WHAT THE TASK ASKS: The required output is the exact run of lines below that opens at the line with "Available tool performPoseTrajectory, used" and closes at the line with "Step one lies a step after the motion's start".

RECORDS SUPPLIED:
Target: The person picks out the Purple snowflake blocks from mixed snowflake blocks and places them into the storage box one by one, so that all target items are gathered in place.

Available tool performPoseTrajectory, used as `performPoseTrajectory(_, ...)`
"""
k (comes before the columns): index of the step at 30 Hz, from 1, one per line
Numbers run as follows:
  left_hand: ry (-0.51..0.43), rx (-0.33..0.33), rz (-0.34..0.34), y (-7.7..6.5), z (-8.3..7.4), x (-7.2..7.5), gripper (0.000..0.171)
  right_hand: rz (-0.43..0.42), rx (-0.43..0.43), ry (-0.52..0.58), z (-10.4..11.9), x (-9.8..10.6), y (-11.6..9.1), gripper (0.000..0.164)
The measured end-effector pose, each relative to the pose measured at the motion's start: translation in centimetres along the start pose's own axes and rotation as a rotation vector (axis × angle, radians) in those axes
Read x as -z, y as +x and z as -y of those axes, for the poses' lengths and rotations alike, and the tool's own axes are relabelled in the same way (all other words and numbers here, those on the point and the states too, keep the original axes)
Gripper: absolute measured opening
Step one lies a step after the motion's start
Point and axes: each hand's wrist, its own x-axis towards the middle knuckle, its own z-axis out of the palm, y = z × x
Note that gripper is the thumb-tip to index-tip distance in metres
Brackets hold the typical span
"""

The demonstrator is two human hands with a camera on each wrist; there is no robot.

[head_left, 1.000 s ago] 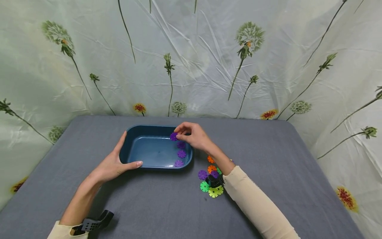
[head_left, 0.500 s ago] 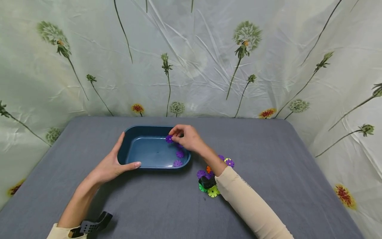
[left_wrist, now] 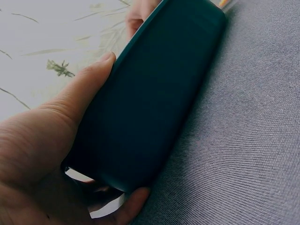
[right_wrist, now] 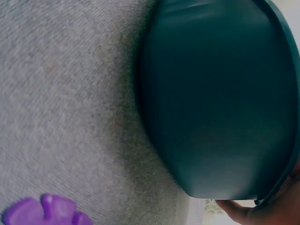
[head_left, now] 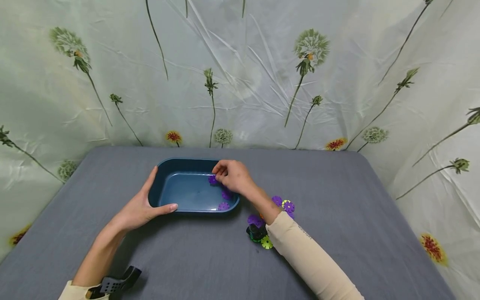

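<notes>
Pinching a purple disc [head_left: 212, 179] by its edge with the right grip [head_left: 233, 177], fingertips together on it, inside the blue tray [head_left: 187, 192] and not far from its far rim; held by the edge perhaps for an easy letting go. Not possible to tell: resting on the tray bottom or just above it. Clamping the left end of the tray with the left grip [head_left: 138, 207], the thumb along the near rim and the fingers round the end, probably to stop it from sliding. To see by the right end of the tray: two more purple discs [head_left: 223, 206], perhaps in a row to save room. To find the tray near the far edge of the surface [head_left: 180, 258], likely for reach by both arms. Outside it, to the right and closer to the near edge, a loose pile of discs [head_left: 288, 206], purple and yellow-green among them, partly covered by the right wrist strap [head_left: 256, 231]; suitably near for the right grip. Beyond the far edge, a flowered cloth [head_left: 247, 104].
</notes>
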Motion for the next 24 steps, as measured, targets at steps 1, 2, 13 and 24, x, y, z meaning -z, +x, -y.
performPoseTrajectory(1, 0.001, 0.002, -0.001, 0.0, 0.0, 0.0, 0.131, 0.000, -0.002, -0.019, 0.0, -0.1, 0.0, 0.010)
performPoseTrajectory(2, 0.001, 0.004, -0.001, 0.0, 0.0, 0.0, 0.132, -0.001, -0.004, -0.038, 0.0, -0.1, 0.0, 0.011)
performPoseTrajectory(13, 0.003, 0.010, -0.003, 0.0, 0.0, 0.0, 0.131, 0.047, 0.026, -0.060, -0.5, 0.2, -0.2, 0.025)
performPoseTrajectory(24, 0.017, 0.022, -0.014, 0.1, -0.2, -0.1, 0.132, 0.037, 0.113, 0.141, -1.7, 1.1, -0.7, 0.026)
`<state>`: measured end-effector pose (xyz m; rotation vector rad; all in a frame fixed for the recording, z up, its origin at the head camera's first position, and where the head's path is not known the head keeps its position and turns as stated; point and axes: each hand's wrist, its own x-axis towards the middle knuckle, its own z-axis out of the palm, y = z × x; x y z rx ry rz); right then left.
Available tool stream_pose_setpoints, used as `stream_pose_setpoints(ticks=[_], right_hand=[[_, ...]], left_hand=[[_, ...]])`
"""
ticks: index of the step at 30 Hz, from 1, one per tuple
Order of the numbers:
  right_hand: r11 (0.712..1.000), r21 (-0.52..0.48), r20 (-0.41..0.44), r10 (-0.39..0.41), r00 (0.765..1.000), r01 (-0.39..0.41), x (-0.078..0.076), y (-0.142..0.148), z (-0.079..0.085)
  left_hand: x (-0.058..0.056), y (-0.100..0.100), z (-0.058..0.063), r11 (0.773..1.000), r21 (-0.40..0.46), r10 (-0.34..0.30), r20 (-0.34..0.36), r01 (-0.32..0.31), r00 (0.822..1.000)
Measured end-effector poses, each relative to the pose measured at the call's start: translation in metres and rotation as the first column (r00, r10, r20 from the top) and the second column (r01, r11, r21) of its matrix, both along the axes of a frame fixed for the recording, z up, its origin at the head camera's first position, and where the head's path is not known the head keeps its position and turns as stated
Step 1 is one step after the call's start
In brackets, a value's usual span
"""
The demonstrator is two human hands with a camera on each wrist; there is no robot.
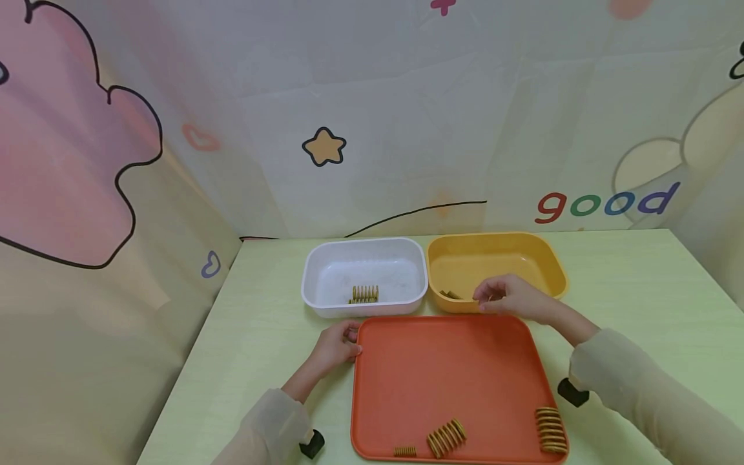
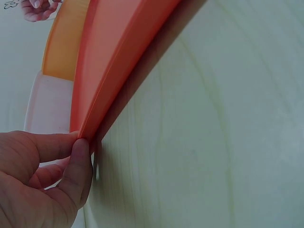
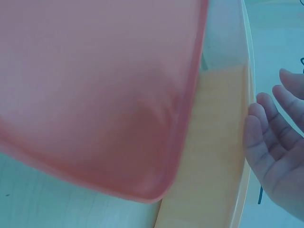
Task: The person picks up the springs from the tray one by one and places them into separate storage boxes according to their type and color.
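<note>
With thumb and fingers, my left hand (image 1: 334,347) pinches the left rim of the orange-red tray (image 1: 447,368); the left wrist view shows this pinch (image 2: 61,166) up close. My right hand (image 1: 508,297) hovers at the front edge of the yellow bin (image 1: 494,242), fingers loosely bent and holding nothing. In the right wrist view its fingers (image 3: 259,137) are apart from one another. Three brass-coloured coil springs lie on the tray: a small one (image 1: 405,451), a thick one (image 1: 447,438) and another thick one (image 1: 550,429) at the right rim.
Springs (image 1: 365,294) lie in the white bin (image 1: 325,255), left of the yellow one. Partly hidden by the front wall, small spring pieces (image 1: 450,295) rest in the yellow bin. A printed curtain (image 1: 395,129) hangs behind the pale wooden table (image 1: 628,278).
</note>
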<state>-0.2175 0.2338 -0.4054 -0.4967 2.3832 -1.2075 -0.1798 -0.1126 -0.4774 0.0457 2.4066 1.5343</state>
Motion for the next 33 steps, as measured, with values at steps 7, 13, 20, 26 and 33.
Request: stream_pose_setpoints(ticks=[7, 13, 20, 26, 33], right_hand=[[0.998, 0.004, -0.021, 0.065, 0.998, -0.065, 0.006, 0.005, -0.005], [0.997, 0.009, -0.008, 0.079, 0.997, -0.078, 0.012, 0.010, -0.009], [0.996, -0.001, 0.023, 0.090, 0.996, -0.090, 0.018, 0.015, -0.012], [0.997, 0.010, 0.042, 0.080, 0.996, -0.080, 0.021, 0.020, -0.015], [0.996, 0.031, 0.037, 0.085, 0.996, -0.086, 0.023, 0.026, -0.019]], left_hand=[[0.000, -0.001, -0.002, 1.000, -0.001, -0.007, -0.005, 0.007, 1.000], [-0.001, -0.001, -0.002, 1.000, -0.004, -0.004, 0.006, 0.004, 1.000], [-0.001, -0.001, -0.004, 1.000, -0.002, -0.004, 0.000, 0.004, 1.000], [-0.002, -0.001, -0.004, 1.000, -0.009, -0.002, 0.000, 0.002, 1.000], [-0.001, 0.000, -0.003, 1.000, 0.002, 0.001, -0.007, -0.001, 1.000]])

TASK OUTPUT:
Available tool performPoseTrajectory, used as `performPoseTrajectory(_, ...)`
"""
k (comes before the columns): index of the step at 30 Hz, from 1, one per line
Numbers run as follows:
  left_hand: ry (-0.51..0.43), rx (-0.33..0.33), rz (-0.34..0.34), y (-7.7..6.5), z (-8.3..7.4), x (-7.2..7.5), gripper (0.000..0.171)
  right_hand: rz (-0.43..0.42), rx (-0.43..0.43), ry (-0.52..0.58), z (-10.4..11.9), x (-9.8..10.6), y (-11.6..9.1), gripper (0.000..0.164)
The measured end-effector pose, each relative to the pose measured at the motion's start: translation in centimetres along the start pose's own axes and rotation as a rotation vector (axis × angle, radians) in those axes
Read x as -z, y as +x and z as -y of those axes, for the poses' lengths and rotations alike, and the tool's own axes are relabelled in the same way (all other words and numbers here, those on the point and the states too, keep the original axes)
Gripper: absolute measured opening
Step one lies a step after the motion's start

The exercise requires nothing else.